How to complete this task
All lines from the one with "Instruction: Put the" to the end of the listing below are to be transcribed exactly; both end lines are included, and no other lines are.

Source data
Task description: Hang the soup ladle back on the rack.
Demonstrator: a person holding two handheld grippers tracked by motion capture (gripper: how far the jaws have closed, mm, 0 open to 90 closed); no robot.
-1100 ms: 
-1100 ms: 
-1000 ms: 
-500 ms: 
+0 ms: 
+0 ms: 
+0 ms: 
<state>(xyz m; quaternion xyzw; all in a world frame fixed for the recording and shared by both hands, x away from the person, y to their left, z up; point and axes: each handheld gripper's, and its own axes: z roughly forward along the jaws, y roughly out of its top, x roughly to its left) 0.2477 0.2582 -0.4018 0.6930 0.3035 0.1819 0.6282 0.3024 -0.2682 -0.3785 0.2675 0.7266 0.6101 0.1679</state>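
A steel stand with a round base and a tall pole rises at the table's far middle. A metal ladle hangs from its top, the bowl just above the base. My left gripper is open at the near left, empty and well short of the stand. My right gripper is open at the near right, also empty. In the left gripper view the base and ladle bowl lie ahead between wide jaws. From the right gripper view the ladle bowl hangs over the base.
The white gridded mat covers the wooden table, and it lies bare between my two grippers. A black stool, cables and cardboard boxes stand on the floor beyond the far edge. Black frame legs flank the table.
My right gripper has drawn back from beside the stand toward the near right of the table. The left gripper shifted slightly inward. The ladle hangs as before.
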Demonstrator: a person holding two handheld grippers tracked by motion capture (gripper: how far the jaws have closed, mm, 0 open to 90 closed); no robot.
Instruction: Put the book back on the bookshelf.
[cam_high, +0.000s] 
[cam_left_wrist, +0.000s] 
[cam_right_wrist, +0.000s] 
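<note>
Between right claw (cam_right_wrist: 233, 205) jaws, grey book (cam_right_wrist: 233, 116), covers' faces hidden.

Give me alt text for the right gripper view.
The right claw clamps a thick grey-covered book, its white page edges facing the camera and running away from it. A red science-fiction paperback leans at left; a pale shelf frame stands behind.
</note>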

Output below
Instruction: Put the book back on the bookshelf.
[cam_high, +0.000s] 
[cam_left_wrist, +0.000s] 
[cam_right_wrist, +0.000s] 
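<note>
Between right claw (cam_right_wrist: 233, 205) jaws, grey book (cam_right_wrist: 233, 116), covers' faces hidden.

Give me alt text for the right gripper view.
The right claw clamps a thick grey-covered book, its white page edges facing the camera and running away from it. A red science-fiction paperback leans at left; a pale shelf frame stands behind.
</note>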

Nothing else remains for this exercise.